The play is a real workhorse and rarely fails for me. The bed leveling is a godsend especially because so many people are interested in 3D Printing so I move it a lot to do demos. Last time there was also someone with an Ultimaker and she had to spend 15 minutes levelling it and on mine it was just click and go.
Very neat. Now I can print all my long shit in one piece! So cool.
Also, infinite volume. Volume. No one cares if you understand it; it is still correct.
The concept of 3d printing is great, and I really want to get into them, but I never need to build anything that would call for one (I mean genuinely call for one). Maybe I need to start making things that have gears and things like that. I always end up making things from flat pieces of plastic that can be cut and have holed drilled in in a matter of seconds. Most angles tend to be right-angles, so simple brackets do the job very cheaply.
I need to print 100 widgets at work. Currently I can use two traditional printers that can make 6 each in 5 hours. So 24/day (one overnight print and one print in the morning). This would allow me more time to actually print continuously all day.
The cos players will love it. print a sword / gun / armor ect in one go.
I hadn’t thought of that. I saw it more for longer struts and supports. Now I need a sword…

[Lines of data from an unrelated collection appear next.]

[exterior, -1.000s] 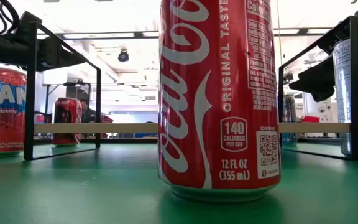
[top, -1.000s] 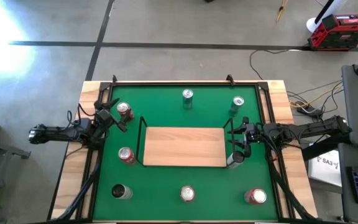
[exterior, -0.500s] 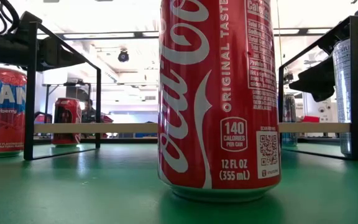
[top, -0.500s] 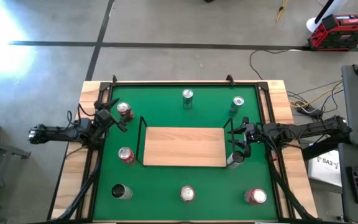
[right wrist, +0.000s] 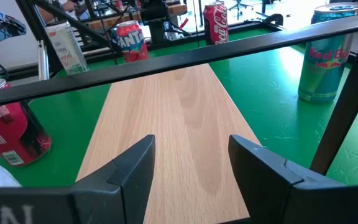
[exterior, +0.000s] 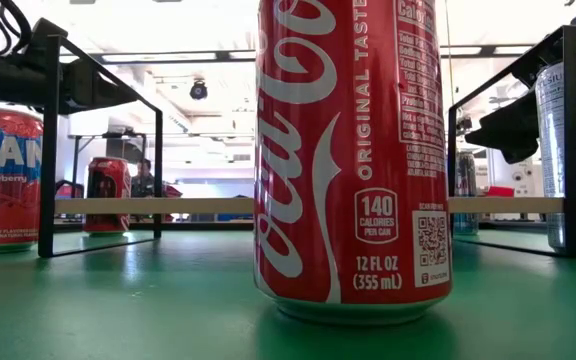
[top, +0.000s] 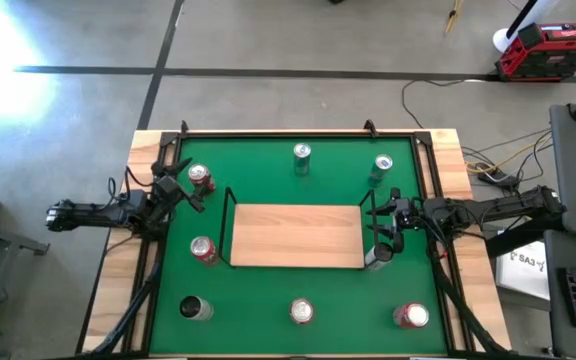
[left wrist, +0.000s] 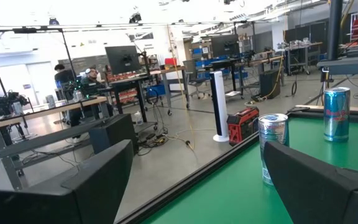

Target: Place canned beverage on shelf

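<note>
Flat rectangular light-wood shelf (top: 295,235) edged by a thin black wire frame with upright ends: lies at the middle of the green-matted tabletop (top: 268,175), board bare. Cans, all upright on the mat around it: tall silver can (top: 377,257) just beside the shelf's right end; red can (top: 203,250) near its left end; red can (top: 200,178) toward the far left; silver-topped can (top: 301,156) at the far edge; slim blue-and-silver can (top: 381,167) at the far right; dark can (top: 193,308), red Coca-Cola can (top: 301,311) and red can (top: 411,316) along the near edge. Right gripper (top: 387,229): at the shelf's right end, just above the tall silver can, fingers at their narrowest with a gap showing between them in the wrist view, nothing held. Left gripper (top: 190,187): beside the far-left red can, fingers spread wide, nothing between them in the wrist view.
</note>
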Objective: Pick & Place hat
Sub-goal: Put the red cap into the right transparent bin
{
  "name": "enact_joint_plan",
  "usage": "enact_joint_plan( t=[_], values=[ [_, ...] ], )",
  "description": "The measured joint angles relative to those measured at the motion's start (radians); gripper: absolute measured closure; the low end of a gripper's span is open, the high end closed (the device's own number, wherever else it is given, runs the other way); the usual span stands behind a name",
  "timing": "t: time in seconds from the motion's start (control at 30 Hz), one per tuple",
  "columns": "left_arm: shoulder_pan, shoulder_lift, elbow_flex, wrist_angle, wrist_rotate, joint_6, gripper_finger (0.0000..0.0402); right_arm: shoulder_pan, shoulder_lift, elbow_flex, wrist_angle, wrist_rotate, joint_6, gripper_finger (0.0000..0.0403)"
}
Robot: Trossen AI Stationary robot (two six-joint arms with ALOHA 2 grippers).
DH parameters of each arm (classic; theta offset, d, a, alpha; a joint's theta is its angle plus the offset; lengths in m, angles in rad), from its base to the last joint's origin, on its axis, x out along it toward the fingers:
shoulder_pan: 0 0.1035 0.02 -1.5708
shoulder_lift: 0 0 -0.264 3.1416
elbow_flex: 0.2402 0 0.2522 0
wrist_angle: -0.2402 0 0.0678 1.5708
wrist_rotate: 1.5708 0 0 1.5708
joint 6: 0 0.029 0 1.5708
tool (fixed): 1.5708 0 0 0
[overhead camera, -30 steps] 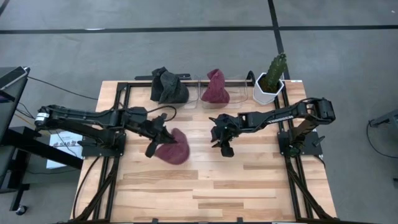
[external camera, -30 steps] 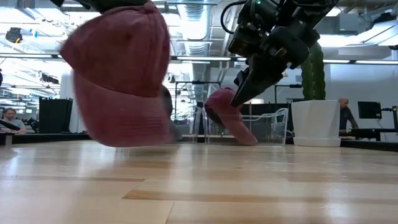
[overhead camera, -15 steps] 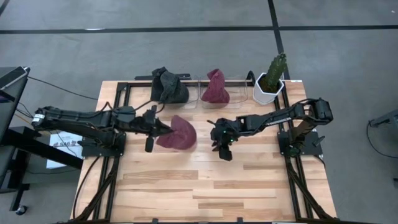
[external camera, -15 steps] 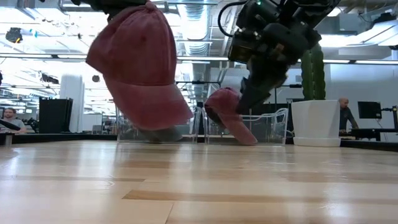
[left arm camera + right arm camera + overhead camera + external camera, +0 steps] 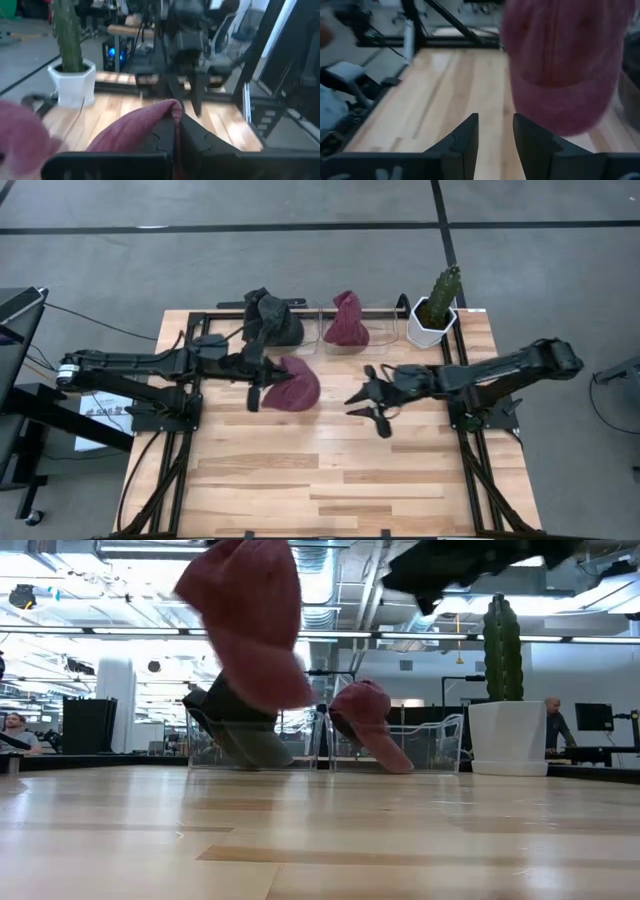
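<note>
**Soft red hat carried in the air near the bins**

While the red hat [image 5: 291,388] is held clear of the table [image 5: 330,480], it hangs limp from the left claw [image 5: 262,383], which is clamped shut on a fold of its cloth. The hat is found just in front of the clear bin holding a dark hat [image 5: 268,319], and a little to the side of the neighbouring bin where a second red hat [image 5: 346,321] already sits. A white pot with a cactus [image 5: 436,310] stands just beyond that second bin.

The right claw [image 5: 372,401] is seen on the far side of the carried hat from the left arm, well apart from it, its fingers partly spread and nothing between them.

The hat is judged light, soft and easily crumpled; its crown sags and swings under the grip. The stiffer brim is probably the surest place to pinch, since loose cloth may slip or bunch. On release it is likely to slump rather than stand, so a low drop seems wise.
</note>
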Motion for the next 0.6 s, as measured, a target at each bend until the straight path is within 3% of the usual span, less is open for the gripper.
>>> enact_joint_plan(
  t=[0.27, 0.6],
  values=[
    [0.069, 0.215, 0.243, 0.005, 0.048, 0.045, 0.0392, 0.077, -0.251, -0.233, 0.072, 0.002, 0.053, 0.029],
    [0.184, 0.496, 0.543, -0.001, 0.072, 0.075, 0.0392, 0.121, -0.386, -0.322, 0.102, 0.002, 0.053, 0.029]
  ],
)
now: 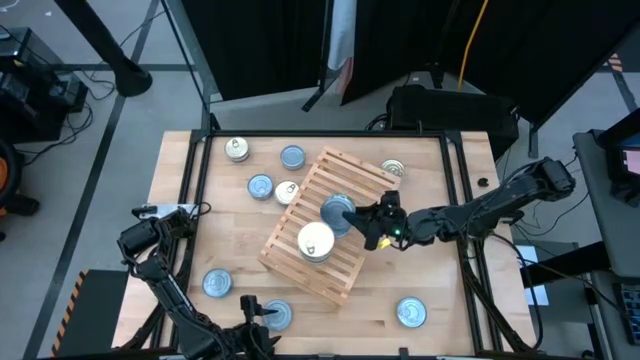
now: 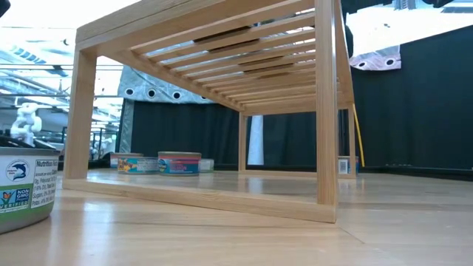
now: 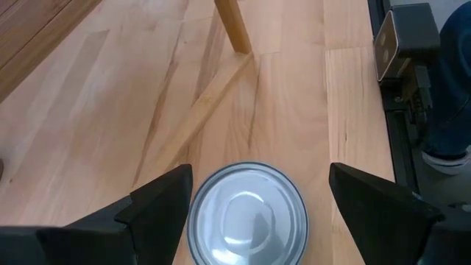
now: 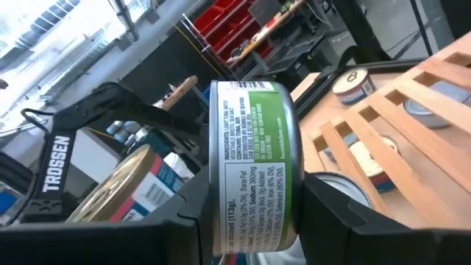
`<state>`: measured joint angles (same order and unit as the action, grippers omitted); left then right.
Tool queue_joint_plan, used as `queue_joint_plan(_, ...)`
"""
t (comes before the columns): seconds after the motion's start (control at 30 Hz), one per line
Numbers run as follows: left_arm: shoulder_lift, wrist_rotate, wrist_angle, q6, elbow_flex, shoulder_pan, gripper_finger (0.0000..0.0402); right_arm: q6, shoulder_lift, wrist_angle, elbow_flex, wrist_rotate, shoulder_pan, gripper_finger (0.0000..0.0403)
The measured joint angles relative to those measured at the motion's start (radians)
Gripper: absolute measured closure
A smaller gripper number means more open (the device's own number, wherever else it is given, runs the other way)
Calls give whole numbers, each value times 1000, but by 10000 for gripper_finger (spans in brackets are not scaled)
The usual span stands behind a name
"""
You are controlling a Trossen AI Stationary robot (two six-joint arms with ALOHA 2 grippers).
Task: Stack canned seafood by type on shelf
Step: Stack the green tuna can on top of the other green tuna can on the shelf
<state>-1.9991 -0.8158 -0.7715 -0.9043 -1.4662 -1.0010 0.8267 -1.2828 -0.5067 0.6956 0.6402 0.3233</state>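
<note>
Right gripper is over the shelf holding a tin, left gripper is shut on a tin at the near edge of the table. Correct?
Not quite. The left gripper is open, its fingers either side of a silver-topped tin without gripping it, as the left wrist view shows. The right gripper does hold a green-labelled tin over the shelf.

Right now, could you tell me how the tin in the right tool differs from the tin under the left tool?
The tin in the right tool is gripped and tipped on edge above the shelf. The tin under the left tool lies flat on the table, ungripped, between open fingers. Both are small round tins.
</note>
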Motion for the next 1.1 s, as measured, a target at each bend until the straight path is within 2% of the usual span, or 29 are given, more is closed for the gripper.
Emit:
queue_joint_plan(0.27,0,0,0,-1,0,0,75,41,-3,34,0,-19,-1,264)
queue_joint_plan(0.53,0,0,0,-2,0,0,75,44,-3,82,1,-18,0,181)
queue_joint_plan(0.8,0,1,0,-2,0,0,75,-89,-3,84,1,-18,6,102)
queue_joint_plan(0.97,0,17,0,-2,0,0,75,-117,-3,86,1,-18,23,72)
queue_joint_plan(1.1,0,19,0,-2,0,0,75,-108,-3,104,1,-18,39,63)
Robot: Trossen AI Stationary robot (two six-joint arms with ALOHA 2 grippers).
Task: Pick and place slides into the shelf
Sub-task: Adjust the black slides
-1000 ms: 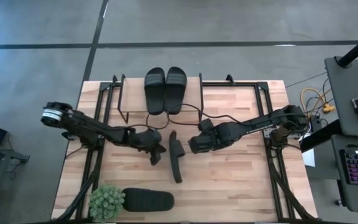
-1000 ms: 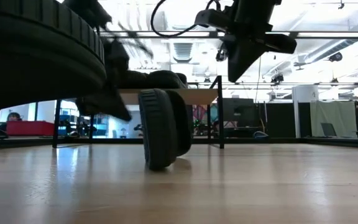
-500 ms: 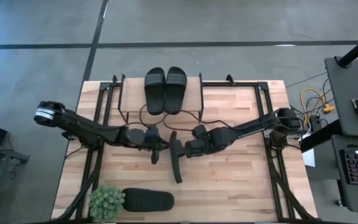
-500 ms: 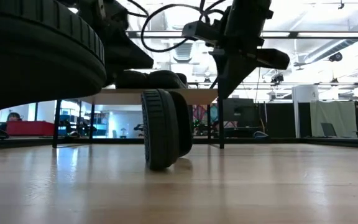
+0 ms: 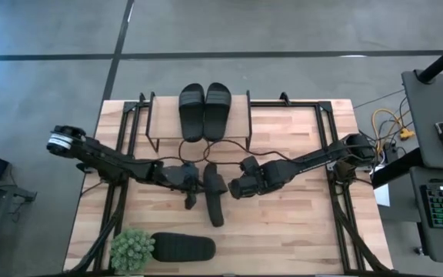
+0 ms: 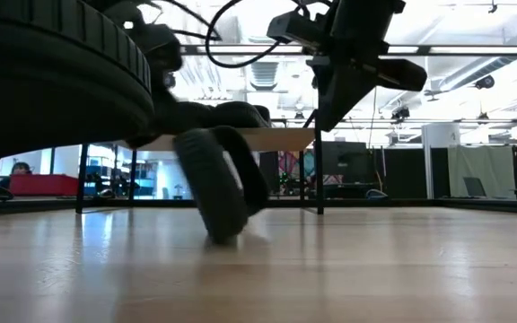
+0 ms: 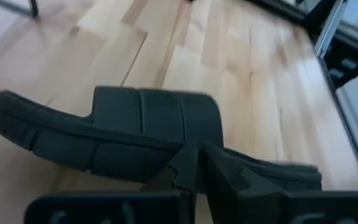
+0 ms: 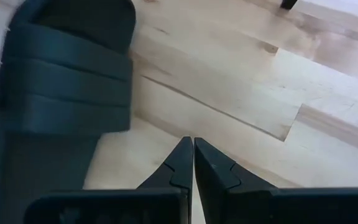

I love reading these comments. Bad and good. I’m satisfied to just keep searching for the niche that this printer fits. There is no one size fits all printer. They are pretty personalized machines. The Printrbelt is strong on making a lot of parts, long parts and situations that might need a bunch of people who want parts and don’t want to get intimate with the machine- maybe one person would maintain it. Teacher? Librarian? Print service, maker space. If it resonates, it’s for you. If not, no problem.